[EXERCISE DETAILS]
Copy the lines below that contain "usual".

Top of RECORDED INFORMATION

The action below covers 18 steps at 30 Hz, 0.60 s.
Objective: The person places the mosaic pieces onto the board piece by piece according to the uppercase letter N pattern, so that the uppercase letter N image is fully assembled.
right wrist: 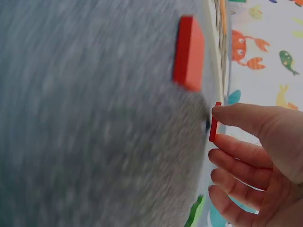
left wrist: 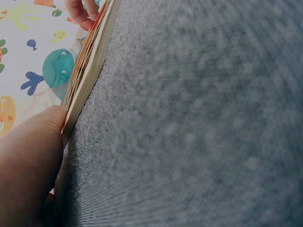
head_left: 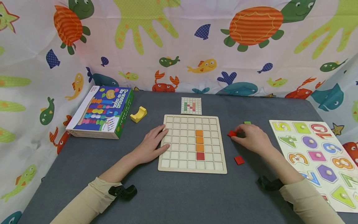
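1. A red tile (head_left: 231, 133) is pinched between the thumb and a finger of the right hand (head_left: 253, 138), to the right of the board (head_left: 181, 155). It is held by narrow edges, so it could be twisted or dropped if the pinch is loosened; whether the table (head_left: 179, 199) is touched by it cannot be told.
2. The board is steadied at its left edge by the relaxed, extended left hand (head_left: 148, 146), by which nothing is gripped. If it is pressed unevenly, the board could be skewed, and the orange tiles (head_left: 199, 140) and seated red tile (head_left: 200, 156) on it jolted.
3. The spare red tile (head_left: 239, 160) and green tile (head_left: 247, 122) could be brushed aside, since both are left loose near the right hand.
4. A square could be miscounted if the small gridded card (head_left: 191, 106) is followed, because the board's cells appear unmarked.
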Available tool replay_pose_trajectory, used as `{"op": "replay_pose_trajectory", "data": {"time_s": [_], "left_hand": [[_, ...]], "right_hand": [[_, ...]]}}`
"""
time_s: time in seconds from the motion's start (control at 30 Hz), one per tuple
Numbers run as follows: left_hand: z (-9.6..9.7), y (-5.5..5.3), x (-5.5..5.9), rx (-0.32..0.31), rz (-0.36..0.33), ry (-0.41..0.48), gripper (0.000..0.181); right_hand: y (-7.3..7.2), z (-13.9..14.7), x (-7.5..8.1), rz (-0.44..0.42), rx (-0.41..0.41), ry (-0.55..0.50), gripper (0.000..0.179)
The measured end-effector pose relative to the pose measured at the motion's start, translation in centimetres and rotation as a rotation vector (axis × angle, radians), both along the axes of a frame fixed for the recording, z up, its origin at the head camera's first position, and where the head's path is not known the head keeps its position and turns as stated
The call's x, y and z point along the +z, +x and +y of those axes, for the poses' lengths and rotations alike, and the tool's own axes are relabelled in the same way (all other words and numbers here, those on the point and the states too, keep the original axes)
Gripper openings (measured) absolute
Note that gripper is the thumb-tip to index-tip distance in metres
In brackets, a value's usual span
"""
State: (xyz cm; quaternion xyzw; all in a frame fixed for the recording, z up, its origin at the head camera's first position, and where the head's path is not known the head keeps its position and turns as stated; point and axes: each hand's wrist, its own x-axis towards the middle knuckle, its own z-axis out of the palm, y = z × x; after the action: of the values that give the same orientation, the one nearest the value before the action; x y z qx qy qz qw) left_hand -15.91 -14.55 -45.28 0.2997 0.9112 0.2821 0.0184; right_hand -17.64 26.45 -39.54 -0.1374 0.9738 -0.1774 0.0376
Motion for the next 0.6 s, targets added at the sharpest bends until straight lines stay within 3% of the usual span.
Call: {"op": "replay_pose_trajectory", "data": {"time_s": [0.33,0.6], "left_hand": [[0.0,0.0,0.0,-0.007,-0.003,0.002,0.063],[-0.1,0.0,-0.1,-0.005,-0.008,-0.007,0.063]], "right_hand": [[1.1,-3.8,0.6,0.034,0.049,-0.069,0.027],[2.0,-8.0,0.2,0.003,0.158,-0.145,0.025]]}}
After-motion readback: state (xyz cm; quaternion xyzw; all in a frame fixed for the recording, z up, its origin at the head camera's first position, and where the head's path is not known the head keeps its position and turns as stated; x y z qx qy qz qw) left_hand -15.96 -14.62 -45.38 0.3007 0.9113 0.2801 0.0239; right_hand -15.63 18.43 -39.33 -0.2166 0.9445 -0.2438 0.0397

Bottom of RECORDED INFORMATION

[ANSWER TO THE EXERCISE]
In brackets, a value's usual span
Motion for the next 0.6 s, targets added at the sharpest bends until straight lines stay within 3% of the usual span.

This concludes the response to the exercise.